Terlepas dari masalah “Turn Over” yang belum dapat diwujudkan dalam waktu dekat, setidaknya ada 3 (tiga) hal penting yang perlu menjadi perhatian para pemangku kepentingan di bidang kesehatan dalam mendukung program WKDS. Pertama, inventarisasi jumlah kebutuhan dokter spesialis di masing-masing Kabupaten dan Kota harus benar-benar valid dengan memperhatikan prediksi waktu purnabakti dokter “eksisting” dan juga pertumbuhan jumlah fasilitas kesehatan di daerah tersebut. Sehingga kuota PPDS yang direkrut setiap periodenya benar-benar sesuai kebutuhan daerah tujuan.

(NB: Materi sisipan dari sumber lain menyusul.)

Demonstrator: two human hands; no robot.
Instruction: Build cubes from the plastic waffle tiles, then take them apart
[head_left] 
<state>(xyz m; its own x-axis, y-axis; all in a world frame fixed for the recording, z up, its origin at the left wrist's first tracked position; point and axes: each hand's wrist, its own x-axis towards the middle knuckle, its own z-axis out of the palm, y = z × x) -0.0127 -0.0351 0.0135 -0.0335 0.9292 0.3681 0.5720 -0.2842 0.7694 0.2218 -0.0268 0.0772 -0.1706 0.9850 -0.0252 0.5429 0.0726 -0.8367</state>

Kedua, Kepala Dinas Kesehatan di daerah bekerjasama dengan Pimpinan Rumah Sakit tempat implementasi WKDS mewujudkan suasana kerja yang kondusif dan memacu peserta untuk mengembangkan konsep “depend on system” dan bukannya “depend on person”. Artinya setelah mereka selesai mengikuti program WKDS tetap memiliki motivasi untuk memajukan fasilitas kesehatan daerah dibandingkan dengan harus kembali ke kota besar menjadi Dokter Praktek “Partikelir”. Ketiga, bidang Teknik Industri yang penulis geluti setidaknya dapat membantu Pemerintah untuk bersama-sama memperbaiki sistem dan proses bisnis di Rumah Sakit tempat pelaksanaan program WKDS menjadi lebih efektif dan efisien dengan konsep “LEAN HOSPITAL”. Semoga WKDS benar-benar mampu menyelesaikan masalah distribusi dokter spesialis, dan semoga WKDS bukan hanya dijadikan “Proyek Sementara Waktu”, namun harus menjadi Sistem yang berjalan secara berkesinambungan dan berkelanjutan.